In Waiting for Anya, I would tell my story of a shepherd boy in Lescun, of a bear who is shot, of the Nazi occupation of the boy’s village of Lescun, of the safe house he stumbles upon where Jewish children are kept hidden, of the secret he must keep. In The Dancing Bear, I would tell another kind of story altogether, but they both took root in and around Lescun, that little village in the mountains, which we so nearly didn’t find.
WAITING FOR ANYA
Then one blustery Autumn day, after the sheep had come down from the pastures and he was spreading out the bracken for the bedding in the barn, he saw Widow Horcada scurrying past, black scarf over her head, flowers in her hand. He knew she’d be making for the churchyard to put flowers on her husband’s grave. She’d stop to do her shopping on the way back, she always did. Jo knew he had a clear half hour to get up there and back: he could do it if he hurried. She’d never see him, not if
he was careful. Rouf tried to come with him as he always did. He shut him in the barn and shouted to Maman that he wouldn’t be long.
He kept under the cover of the trees as long as he could. From there he could see without being seen. Her pigs were foraging in the field below the house and the cow was lying curled asleep in the middle of them. There was no one about. He threw caution to the wind because he had to – there was no time for anything else. He hared across the field until he reached the safety of the barn wall where he knew he could not be seen from the house. He ran around the back of the barn and into the courtyard behind. There was no sound except for the contented grunted of rooting pigs. He was creeping past the barn door when he heard something shuffling around inside. The bear cub, it must be the bear cub.

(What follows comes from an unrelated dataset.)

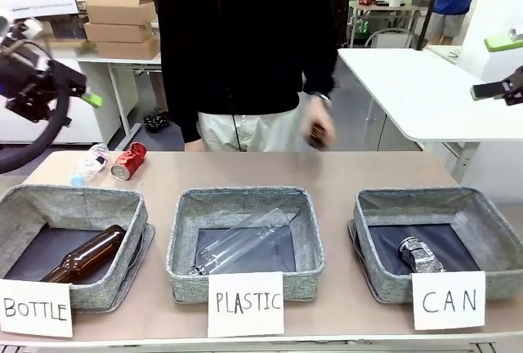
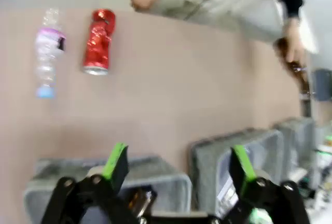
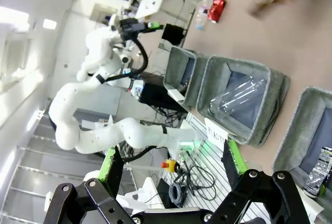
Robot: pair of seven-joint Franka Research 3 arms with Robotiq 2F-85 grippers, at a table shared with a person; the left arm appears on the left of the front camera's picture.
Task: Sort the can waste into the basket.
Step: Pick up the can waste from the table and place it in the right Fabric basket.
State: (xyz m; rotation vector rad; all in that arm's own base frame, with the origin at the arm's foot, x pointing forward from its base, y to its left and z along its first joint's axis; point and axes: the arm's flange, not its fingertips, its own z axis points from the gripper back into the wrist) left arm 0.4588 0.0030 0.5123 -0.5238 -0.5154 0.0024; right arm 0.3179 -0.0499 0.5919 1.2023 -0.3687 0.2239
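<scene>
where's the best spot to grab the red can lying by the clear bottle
Likely its middle, from straight above. The red can lies on its side on the table, so the grip should close across its width, not end to end. The bottle lies apart beside it, leaving room on that side.

Tan desk (image 1: 343,175) has three grey fabric baskets lined up along the near edge: BOTTLE basket (image 1: 75,198) left, PLASTIC basket (image 1: 245,197) middle, CAN basket (image 1: 425,198) right. Far-left corner, a red can (image 1: 128,161) lies just beside a crumpled clear plastic bottle (image 1: 88,164).
</scene>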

He looked about him and then opened the door slowly. Like all the barns it was long and low and dark, with bracken on the floor and hay in the wooden rack that ran the length of the wall. But there was no bear cub, and no other animals either. Yet he was sure he’d heard something, quite sure. He pushed the door wide open so as to throw as much light as possible down the barn. There was one small dirty window at the far end, and the shutters were banging open and shut, first one and then the other. Jo peered into the darkness. He would go no further. He could see well enough from the doorway. He was turning to go when he trod on something. He bent down and picked up a shoe, a child’s shoe. The strap was broken. He thought little of it at first. He would have dropped it and left had he not heard the breathing – a regular wheezing breathing.